It’s because there’s a dark side to the global savings glut — a lack of desire in the west to invest in real productive companies. There are countless possible reasons for this: animal spirits have been depressed by the tech crash and financial crisis; companies fear that investments today will be made unprofitable by future technical progress; managers find it hard to persuade shareholders to back expansion plans; uncertainty; a lack of aggregate demand caused in part by fiscal austerity; cheap labour deterring capital-labour substitution; low profits; or perhaps just a lack of new innovative ideas.
Whatever the reason, the global savings glut has existed alongside weak capital spending.
This has important implications.
It’s a trivial accounting identity that every pound lent must be a pound borrowed. Foreigners have been net lenders, so somebody must be a borrower. That somebody has not been UK companies: since 2002 these have generated more cash than they’ve spent on new equipment. So who has it been?
Before 2008, it was homebuyers (in the US as well as UK), who took advantage of cheap and freely available mortgages. From this perspective, the financial crisis was due in part to the savings glut; it led to a ‘reach for yield’ whereby banks over-extended themselves into risky assets.
Since the crisis, however, the somebody has been the government. This is why rising government debt hasn’t led to rising gilt yields. The same global savings glut that has depressed yields has also increased government borrowing.
The mechanism whereby it does so, of course, is by depressing demand and hence taxes: current account surpluses are not being fully recycled into aggregate demand in the west. Emmanuel Farhi of Harvard University and Ricardo Caballero of MIT have shown how demand for safe assets can depress output when interest rates are low.

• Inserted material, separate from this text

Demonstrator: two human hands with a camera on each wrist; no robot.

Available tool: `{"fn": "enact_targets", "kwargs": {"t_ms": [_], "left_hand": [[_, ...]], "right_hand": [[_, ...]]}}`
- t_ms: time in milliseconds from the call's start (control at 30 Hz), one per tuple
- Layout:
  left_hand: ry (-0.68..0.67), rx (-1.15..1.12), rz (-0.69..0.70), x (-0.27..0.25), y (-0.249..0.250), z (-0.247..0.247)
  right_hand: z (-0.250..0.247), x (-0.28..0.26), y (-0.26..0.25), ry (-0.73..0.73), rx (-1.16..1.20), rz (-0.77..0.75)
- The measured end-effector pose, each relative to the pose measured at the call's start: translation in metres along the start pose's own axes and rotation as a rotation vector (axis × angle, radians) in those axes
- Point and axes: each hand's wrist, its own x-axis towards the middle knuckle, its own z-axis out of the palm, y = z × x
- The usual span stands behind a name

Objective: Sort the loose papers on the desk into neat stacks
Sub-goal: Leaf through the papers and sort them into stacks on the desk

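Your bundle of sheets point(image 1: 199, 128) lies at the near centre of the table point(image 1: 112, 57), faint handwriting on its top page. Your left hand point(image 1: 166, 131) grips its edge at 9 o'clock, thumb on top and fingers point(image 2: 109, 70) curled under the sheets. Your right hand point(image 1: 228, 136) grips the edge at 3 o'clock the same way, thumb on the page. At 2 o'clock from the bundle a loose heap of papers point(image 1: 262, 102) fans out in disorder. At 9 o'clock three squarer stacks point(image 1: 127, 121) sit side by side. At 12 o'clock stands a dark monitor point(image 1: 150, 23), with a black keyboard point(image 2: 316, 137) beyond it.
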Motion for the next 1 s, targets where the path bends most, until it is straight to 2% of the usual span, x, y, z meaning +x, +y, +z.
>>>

Economists had hoped that the fall in oil prices would reduce the savings glut. True, it has helped to cut the current account surpluses of oil and gas exporters. But Neymar’s transfer reminds us that they still have a huge stock of wealth to reinvest. And because they can’t do so in productive assets, there is, say Farhi and Caballero, “fertile ground for the emergence of bubbles”.
It would perhaps be too optimistic to think that such bubbles will be confined to footballers’ transfer fees.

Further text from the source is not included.